= WHAT YOU SHOULD DO =
Could the listing be repeated exactly, with every picture dropped?

= DATA EXTRACT =
········

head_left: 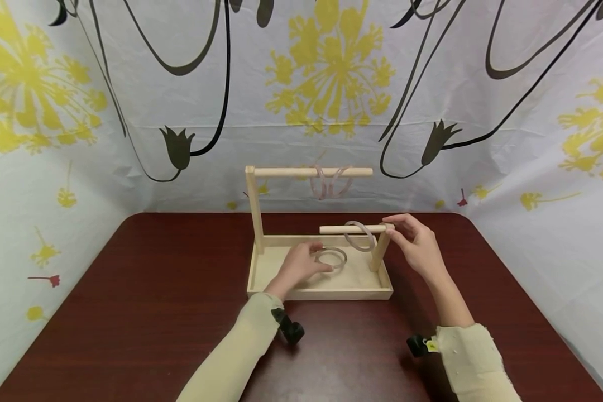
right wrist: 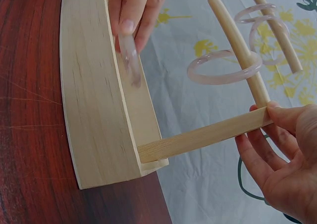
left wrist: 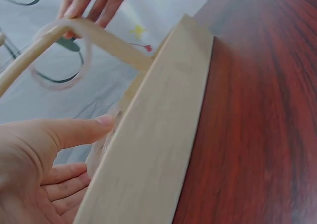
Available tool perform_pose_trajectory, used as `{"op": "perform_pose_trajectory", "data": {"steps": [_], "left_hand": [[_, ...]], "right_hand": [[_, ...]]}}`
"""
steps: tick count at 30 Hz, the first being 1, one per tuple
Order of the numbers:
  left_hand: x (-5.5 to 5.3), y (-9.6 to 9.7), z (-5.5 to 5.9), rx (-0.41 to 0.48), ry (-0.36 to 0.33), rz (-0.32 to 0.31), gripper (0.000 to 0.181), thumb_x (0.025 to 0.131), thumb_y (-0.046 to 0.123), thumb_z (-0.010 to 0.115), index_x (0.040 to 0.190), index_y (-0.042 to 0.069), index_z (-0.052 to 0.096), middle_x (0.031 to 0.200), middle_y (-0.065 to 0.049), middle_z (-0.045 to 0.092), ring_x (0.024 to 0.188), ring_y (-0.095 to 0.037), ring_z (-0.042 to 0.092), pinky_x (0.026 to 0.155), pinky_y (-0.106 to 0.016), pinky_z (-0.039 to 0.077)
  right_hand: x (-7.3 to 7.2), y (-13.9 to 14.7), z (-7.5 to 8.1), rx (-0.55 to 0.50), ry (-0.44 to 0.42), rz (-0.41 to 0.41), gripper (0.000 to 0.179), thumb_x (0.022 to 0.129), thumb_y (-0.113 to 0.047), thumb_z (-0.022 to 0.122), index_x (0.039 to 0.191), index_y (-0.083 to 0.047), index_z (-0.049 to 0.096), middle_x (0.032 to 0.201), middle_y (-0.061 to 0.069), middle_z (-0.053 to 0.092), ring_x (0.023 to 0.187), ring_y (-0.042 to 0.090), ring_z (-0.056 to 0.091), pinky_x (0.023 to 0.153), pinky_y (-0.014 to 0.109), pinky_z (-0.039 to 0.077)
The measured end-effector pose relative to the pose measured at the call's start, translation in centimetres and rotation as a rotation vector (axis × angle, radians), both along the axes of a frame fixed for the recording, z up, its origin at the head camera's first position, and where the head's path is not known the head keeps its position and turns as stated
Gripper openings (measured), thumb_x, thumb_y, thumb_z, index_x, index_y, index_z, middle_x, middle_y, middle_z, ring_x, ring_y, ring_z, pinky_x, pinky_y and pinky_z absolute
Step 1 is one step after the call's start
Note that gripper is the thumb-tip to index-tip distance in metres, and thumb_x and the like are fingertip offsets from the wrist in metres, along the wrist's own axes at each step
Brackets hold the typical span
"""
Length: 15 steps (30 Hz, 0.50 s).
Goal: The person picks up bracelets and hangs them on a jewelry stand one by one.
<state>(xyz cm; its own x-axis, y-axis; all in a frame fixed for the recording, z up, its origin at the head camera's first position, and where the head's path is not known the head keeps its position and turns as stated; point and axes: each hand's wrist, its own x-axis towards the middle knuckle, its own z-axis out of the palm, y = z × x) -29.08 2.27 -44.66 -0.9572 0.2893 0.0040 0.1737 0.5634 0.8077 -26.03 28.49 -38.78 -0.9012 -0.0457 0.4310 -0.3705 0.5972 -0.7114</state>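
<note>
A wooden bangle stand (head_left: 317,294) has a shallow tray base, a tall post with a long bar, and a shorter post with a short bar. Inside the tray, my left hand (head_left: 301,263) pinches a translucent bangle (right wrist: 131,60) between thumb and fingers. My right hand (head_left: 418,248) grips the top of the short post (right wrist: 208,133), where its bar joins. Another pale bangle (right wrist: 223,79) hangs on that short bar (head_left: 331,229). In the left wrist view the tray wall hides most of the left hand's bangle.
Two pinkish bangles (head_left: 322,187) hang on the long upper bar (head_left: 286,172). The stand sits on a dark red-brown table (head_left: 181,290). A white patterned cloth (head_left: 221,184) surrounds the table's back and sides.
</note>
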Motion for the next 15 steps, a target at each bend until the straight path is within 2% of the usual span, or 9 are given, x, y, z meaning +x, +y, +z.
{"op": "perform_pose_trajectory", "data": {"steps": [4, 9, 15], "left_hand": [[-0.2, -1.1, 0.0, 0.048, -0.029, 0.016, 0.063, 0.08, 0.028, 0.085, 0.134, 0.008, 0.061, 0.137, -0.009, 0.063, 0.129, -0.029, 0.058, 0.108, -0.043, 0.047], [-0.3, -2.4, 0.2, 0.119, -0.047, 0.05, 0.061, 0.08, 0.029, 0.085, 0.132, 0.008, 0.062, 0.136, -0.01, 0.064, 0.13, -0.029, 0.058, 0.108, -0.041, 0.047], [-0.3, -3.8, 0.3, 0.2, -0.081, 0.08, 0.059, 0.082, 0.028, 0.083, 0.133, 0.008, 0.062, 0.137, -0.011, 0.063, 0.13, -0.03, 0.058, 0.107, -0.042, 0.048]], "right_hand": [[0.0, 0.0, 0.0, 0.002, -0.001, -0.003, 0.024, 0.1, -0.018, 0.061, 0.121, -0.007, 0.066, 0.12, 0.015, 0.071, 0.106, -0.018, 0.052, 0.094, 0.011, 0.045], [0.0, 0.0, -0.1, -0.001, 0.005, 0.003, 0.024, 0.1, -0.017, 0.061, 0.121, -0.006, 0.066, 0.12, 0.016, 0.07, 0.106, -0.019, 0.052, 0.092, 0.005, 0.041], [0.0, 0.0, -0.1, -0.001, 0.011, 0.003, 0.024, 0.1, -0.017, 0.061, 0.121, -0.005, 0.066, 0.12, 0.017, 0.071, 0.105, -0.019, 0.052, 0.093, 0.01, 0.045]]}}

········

= OUTPUT BELOW =
head_left: 
right wrist: 
left wrist: 
Available tool perform_pose_trajectory, used as `{"op": "perform_pose_trajectory", "data": {"steps": [_], "left_hand": [[_, ...]], "right_hand": [[_, ...]]}}`
"""
steps: tick count at 30 Hz, the first being 1, one per tuple
Order of the numbers:
  left_hand: x (-5.5 to 5.3), y (-9.6 to 9.7), z (-5.5 to 5.9), rx (-0.41 to 0.48), ry (-0.36 to 0.33), rz (-0.32 to 0.31), gripper (0.000 to 0.181), thumb_x (0.025 to 0.131), thumb_y (-0.046 to 0.123), thumb_z (-0.010 to 0.115), index_x (0.040 to 0.190), index_y (-0.042 to 0.069), index_z (-0.052 to 0.096), middle_x (0.031 to 0.200), middle_y (-0.065 to 0.049), middle_z (-0.045 to 0.092), ring_x (0.024 to 0.188), ring_y (-0.095 to 0.037), ring_z (-0.042 to 0.092), pinky_x (0.026 to 0.155), pinky_y (-0.106 to 0.016), pinky_z (-0.039 to 0.077)
  right_hand: x (-7.3 to 7.2), y (-13.9 to 14.7), z (-7.5 to 8.1), rx (-0.55 to 0.50), ry (-0.44 to 0.42), rz (-0.41 to 0.41), gripper (0.000 to 0.179), thumb_x (0.022 to 0.129), thumb_y (-0.113 to 0.047), thumb_z (-0.022 to 0.122), index_x (0.039 to 0.191), index_y (-0.083 to 0.047), index_z (-0.049 to 0.096), middle_x (0.032 to 0.201), middle_y (-0.061 to 0.069), middle_z (-0.053 to 0.092), ring_x (0.023 to 0.187), ring_y (-0.042 to 0.090), ring_z (-0.056 to 0.091), pinky_x (0.023 to 0.153), pinky_y (-0.014 to 0.109), pinky_z (-0.039 to 0.077)
The measured end-effector pose relative to the pose measured at the call's start, translation in centimetres and rotation as a rotation vector (axis × angle, radians), both along the axes of a frame fixed for the recording, z up, its origin at the head camera's first position, and where the head's path is not known the head keeps its position and turns as stated
Gripper openings (measured), thumb_x, thumb_y, thumb_z, index_x, index_y, index_z, middle_x, middle_y, middle_z, ring_x, ring_y, ring_z, pinky_x, pinky_y and pinky_z absolute
Step 1 is one step after the call's start
Note that gripper is the thumb-tip to index-tip distance in metres, and thumb_x and the like are fingertip offsets from the wrist in metres, along the wrist's own axes at each step
Brackets hold the typical span
"""
Length: 15 steps (30 Hz, 0.50 s).
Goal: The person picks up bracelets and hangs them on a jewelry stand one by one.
<state>(xyz cm; its own x-axis, y-axis; all in a frame fixed for the recording, z up, its origin at the head camera's first position, and where the head's path is not known the head keeps its position and turns as stated; point and axes: each hand's wrist, its own x-axis towards the middle knuckle, its own z-axis out of the palm, y = z × x) -29.08 2.27 -44.66 -0.9572 0.2893 0.0040 0.1737 0.5634 0.8077 -26.03 28.49 -38.78 -0.9012 -0.0457 0.4310 -0.3705 0.5972 -0.7114</state>
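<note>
A wooden bangle stand (head_left: 317,294) has a shallow tray base, a tall post with a long bar, and a shorter post with a short bar. Inside the tray, my left hand (head_left: 301,263) pinches a translucent bangle (right wrist: 131,60) between thumb and fingers. My right hand (head_left: 418,248) grips the top of the short post (right wrist: 208,133), where its bar joins. Another pale bangle (right wrist: 223,79) hangs on that short bar (head_left: 331,229). In the left wrist view the tray wall hides most of the left hand's bangle.
Two pinkish bangles (head_left: 322,187) hang on the long upper bar (head_left: 286,172). The stand sits on a dark red-brown table (head_left: 181,290). A white patterned cloth (head_left: 221,184) surrounds the table's back and sides.
</note>
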Motion for the next 15 steps, a target at each bend until the straight path is within 2% of the usual span, or 9 are given, x, y, z meaning +x, +y, +z.
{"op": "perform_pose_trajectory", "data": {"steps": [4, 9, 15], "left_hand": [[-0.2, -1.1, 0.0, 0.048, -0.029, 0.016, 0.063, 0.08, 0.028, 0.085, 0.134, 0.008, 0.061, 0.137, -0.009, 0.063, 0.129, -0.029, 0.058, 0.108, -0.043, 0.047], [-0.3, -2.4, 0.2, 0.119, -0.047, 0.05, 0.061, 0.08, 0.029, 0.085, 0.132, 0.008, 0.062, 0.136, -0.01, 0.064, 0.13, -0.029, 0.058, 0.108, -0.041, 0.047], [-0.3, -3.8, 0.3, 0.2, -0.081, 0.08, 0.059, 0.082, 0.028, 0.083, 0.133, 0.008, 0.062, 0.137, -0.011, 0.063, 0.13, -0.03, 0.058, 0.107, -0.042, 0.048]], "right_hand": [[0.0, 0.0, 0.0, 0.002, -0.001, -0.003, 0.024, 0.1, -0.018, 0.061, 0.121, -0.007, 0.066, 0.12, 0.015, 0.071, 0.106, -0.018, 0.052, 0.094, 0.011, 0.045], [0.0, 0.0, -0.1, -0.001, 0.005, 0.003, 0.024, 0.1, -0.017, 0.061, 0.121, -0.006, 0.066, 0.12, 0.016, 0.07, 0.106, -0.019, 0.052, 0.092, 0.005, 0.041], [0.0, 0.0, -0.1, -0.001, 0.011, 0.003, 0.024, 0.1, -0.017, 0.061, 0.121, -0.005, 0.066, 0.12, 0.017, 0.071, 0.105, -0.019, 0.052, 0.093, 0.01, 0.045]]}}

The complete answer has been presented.